**Work item:** The expected output is a verbatim reprint of the lines from the beginning of the data that follows through the line that contains "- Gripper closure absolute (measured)".

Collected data
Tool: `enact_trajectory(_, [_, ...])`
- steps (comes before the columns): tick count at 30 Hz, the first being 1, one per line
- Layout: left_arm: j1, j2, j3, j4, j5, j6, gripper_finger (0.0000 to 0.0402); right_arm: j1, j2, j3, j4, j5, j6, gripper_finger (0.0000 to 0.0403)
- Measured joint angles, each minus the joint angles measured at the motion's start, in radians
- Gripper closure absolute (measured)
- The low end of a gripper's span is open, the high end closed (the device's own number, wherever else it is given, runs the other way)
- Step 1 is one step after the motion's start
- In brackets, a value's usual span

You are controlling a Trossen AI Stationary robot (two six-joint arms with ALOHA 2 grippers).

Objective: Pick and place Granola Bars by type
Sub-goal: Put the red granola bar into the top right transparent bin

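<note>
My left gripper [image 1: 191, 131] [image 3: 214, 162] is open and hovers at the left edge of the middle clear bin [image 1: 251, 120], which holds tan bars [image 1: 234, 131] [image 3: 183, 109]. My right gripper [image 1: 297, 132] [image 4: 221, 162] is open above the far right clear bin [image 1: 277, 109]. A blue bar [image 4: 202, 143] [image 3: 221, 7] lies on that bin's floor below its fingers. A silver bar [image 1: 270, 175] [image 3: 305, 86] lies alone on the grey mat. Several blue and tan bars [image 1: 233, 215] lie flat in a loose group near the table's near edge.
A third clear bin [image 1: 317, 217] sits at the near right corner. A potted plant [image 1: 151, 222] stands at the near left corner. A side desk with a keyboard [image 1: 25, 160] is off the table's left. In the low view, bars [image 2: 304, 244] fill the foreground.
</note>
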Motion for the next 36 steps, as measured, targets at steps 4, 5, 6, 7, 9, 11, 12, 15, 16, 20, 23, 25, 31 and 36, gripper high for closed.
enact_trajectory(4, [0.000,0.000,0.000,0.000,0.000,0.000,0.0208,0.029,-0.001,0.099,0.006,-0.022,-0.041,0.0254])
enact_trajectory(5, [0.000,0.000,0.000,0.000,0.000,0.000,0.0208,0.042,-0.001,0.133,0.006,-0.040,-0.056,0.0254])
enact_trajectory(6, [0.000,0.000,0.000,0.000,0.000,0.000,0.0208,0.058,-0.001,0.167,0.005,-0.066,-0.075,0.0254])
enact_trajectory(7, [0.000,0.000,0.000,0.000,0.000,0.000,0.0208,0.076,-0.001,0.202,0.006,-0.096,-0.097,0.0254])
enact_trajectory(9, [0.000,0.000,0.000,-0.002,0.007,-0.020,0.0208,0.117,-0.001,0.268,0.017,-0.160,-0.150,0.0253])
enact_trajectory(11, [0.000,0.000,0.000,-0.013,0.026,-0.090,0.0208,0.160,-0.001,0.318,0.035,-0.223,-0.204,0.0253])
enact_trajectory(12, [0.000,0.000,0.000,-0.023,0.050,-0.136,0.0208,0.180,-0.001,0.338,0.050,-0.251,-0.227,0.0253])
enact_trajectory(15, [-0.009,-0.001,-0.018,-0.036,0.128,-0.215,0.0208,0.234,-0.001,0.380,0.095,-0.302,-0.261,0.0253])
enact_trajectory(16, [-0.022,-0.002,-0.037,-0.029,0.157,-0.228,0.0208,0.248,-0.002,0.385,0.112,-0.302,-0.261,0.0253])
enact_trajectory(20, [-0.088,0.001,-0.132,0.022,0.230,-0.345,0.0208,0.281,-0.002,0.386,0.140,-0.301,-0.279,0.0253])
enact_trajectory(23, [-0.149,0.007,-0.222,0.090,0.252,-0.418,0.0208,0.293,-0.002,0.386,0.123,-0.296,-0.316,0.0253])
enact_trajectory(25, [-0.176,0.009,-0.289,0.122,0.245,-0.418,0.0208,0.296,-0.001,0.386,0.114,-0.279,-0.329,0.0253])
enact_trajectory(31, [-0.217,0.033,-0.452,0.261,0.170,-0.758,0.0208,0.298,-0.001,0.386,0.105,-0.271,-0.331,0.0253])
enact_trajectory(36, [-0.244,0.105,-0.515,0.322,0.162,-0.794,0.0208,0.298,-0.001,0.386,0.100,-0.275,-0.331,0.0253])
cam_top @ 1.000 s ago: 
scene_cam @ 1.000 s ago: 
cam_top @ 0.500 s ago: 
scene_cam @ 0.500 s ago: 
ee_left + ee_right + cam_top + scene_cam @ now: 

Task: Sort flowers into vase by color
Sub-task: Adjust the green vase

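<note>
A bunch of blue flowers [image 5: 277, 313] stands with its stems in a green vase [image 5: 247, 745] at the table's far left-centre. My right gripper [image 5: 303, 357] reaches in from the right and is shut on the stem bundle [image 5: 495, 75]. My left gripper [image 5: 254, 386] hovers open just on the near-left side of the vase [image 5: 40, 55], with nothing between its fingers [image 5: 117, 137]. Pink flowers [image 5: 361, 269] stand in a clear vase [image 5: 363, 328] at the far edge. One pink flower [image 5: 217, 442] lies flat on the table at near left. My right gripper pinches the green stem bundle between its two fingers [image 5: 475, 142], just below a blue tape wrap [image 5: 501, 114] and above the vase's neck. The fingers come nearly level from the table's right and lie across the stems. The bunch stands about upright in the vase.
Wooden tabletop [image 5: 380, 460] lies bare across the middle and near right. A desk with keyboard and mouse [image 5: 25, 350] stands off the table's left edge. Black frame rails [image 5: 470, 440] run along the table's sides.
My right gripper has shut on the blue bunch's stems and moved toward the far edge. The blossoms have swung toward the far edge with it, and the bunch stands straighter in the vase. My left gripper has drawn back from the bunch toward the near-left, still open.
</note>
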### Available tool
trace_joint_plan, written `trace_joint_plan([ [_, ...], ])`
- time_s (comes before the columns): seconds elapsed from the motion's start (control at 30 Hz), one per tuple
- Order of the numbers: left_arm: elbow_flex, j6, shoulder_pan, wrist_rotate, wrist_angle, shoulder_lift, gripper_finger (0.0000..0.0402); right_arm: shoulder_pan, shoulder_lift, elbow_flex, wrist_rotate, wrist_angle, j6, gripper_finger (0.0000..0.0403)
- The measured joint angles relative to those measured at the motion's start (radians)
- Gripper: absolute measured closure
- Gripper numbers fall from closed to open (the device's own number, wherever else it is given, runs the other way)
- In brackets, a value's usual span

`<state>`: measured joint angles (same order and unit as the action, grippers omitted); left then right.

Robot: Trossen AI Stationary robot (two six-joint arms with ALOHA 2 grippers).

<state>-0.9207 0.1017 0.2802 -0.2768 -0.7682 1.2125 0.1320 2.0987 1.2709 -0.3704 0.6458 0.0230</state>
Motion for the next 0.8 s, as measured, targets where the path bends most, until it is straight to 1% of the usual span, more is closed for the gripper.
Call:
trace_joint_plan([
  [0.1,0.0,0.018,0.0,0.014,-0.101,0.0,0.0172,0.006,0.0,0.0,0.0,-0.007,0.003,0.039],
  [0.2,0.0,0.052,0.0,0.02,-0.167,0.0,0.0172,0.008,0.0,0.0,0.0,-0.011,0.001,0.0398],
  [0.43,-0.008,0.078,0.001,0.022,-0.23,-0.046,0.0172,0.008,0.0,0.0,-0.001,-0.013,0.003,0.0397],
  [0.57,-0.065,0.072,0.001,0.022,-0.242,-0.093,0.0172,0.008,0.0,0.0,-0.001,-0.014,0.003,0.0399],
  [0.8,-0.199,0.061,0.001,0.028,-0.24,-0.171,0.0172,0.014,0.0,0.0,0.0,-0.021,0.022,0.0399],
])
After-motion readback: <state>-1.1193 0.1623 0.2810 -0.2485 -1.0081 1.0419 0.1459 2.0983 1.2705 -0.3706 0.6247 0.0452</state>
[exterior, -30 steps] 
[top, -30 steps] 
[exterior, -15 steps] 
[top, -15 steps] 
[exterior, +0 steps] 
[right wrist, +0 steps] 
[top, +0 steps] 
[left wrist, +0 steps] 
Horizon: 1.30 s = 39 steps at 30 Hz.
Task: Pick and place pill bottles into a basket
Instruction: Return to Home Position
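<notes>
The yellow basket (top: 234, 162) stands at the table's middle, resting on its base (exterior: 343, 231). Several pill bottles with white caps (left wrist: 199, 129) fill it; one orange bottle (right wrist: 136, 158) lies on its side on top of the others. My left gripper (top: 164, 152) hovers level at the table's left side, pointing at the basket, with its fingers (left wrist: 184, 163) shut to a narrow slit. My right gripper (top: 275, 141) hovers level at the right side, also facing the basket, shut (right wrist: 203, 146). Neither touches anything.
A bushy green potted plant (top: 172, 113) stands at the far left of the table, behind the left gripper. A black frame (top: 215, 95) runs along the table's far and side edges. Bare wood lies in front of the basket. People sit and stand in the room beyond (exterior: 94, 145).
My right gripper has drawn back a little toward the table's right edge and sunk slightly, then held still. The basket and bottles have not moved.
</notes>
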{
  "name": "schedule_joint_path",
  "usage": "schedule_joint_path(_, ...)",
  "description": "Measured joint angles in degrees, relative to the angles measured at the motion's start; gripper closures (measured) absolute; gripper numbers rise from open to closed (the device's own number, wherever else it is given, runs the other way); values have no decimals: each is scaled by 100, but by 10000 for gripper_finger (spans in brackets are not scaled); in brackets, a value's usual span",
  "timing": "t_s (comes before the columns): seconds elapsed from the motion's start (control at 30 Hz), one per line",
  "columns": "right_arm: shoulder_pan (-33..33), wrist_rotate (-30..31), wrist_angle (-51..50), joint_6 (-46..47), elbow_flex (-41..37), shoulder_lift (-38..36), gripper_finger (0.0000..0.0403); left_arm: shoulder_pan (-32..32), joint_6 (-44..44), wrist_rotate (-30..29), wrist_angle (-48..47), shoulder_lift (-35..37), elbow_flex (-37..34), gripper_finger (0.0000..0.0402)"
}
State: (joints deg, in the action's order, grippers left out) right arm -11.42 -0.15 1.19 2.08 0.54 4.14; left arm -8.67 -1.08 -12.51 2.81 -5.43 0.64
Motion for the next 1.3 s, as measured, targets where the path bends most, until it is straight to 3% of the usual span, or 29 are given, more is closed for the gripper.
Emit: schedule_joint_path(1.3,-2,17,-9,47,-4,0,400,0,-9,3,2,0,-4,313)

**Answer below:**
Tool: `enact_trajectory(_, [_, ...])`
- steps (comes before the columns): tick count at 30 Hz, the first being 1, one per line
- Layout: left_arm: j1, j2, j3, j4, j5, j6, gripper_finger (0.0000 to 0.0402); right_arm: j1, j2, j3, j4, j5, j6, gripper_finger (0.0000 to 0.0403)
- Measured joint angles, each minus the joint angles measured at the motion's start, in radians
- Gripper closure absolute (measured)

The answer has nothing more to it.